Unicode File Encoding
Sometimes, Unicode files must be processed with special versions of software. It may be easier to work with the data in a tool that is designed to handle ASCII-encoded files. Converting a Unicode file to ASCII can be accomplished at the Windows command line, with the command:

TYPE:

C:\> TYPE unicodefile > asciifile

PowerShell achieves the same result with the following command (PowerShell creates its output as a Unicode file, unless the -encoding switch is used to produce an ASCII file):

PS> Get-Content sourceunicodefile | Out-File-Encoding ASCII asciioutputfile

Both commands create an additional copy of the data; however, if storage space is available, a copy of the source file should be made before performing any of the enhancement techniques in this and succeeding sections to preserve the chain of evidence. Also, any derived file in this or the following sections should be balanced and reconciled to the system of record and have other validation techniques (e.g., malformed key fields, empty fields, omissions, duplicates, values out of range) applied as needed.

UNIX/Linux End-of-record Markers
Sometimes, a file has a line feed (LF) in the middle of a record that can disrupt data imports.

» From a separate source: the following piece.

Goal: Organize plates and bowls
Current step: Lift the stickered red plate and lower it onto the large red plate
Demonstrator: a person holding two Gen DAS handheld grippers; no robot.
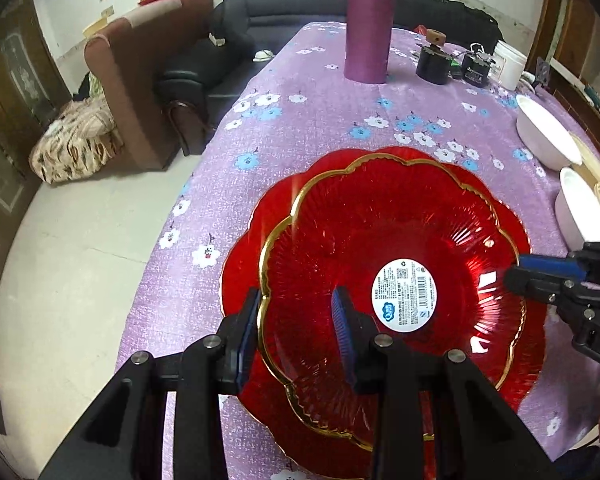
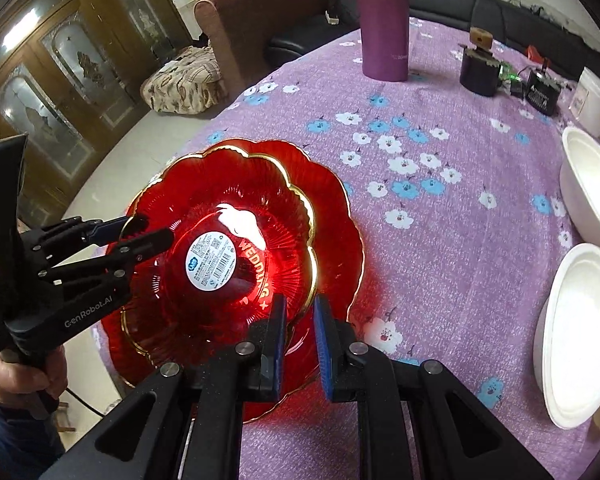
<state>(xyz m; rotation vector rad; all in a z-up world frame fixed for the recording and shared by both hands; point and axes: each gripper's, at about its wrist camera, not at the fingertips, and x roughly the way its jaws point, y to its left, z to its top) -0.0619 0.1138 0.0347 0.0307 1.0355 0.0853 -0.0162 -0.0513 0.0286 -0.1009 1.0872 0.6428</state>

LF is used in Linux/Unix systems to indicate an end-of-record marker. This situation can cause the import process to try to create two records when only one record is appropriate when the analysis software is processing a Windows file.

If the file is in a Windows format, the standard end-of-record marker is the two-byte carriage return and line feed (x0D and x0A). The process to remove the individual line feed (LF) involves two steps:

  1. Find and replace all of the LF bytes into single blank spaces. This process also changes all of the end-of-record markers to CR (carriage return with a blank space).
  2. Find and replace all of the CR instances with CRLF.

The text editor Notepad++ can be used to create a revised copy of the data after the source file backups are made. First, change the line feeds (figure 1):

  1. In the View configuration, select Show Symbols then select Show all Characters. The carriage returns and line feeds are in reverse video.
  2. Select the Search menu, then select Replace.
  3. In the Find what box, enter \n. This specifies that the line feeds are to be located.
  4. In the Replace with box, enter a single space using the keyboard spacebar.
  5. Select the Extended radio button to enable working with the device-control character symbols (\n for line feed (LF) and \r for carriage return (CR)) rather than the literals.
  6. Select Replace All. All line feeds are replaced with a space. The carriage returns remain.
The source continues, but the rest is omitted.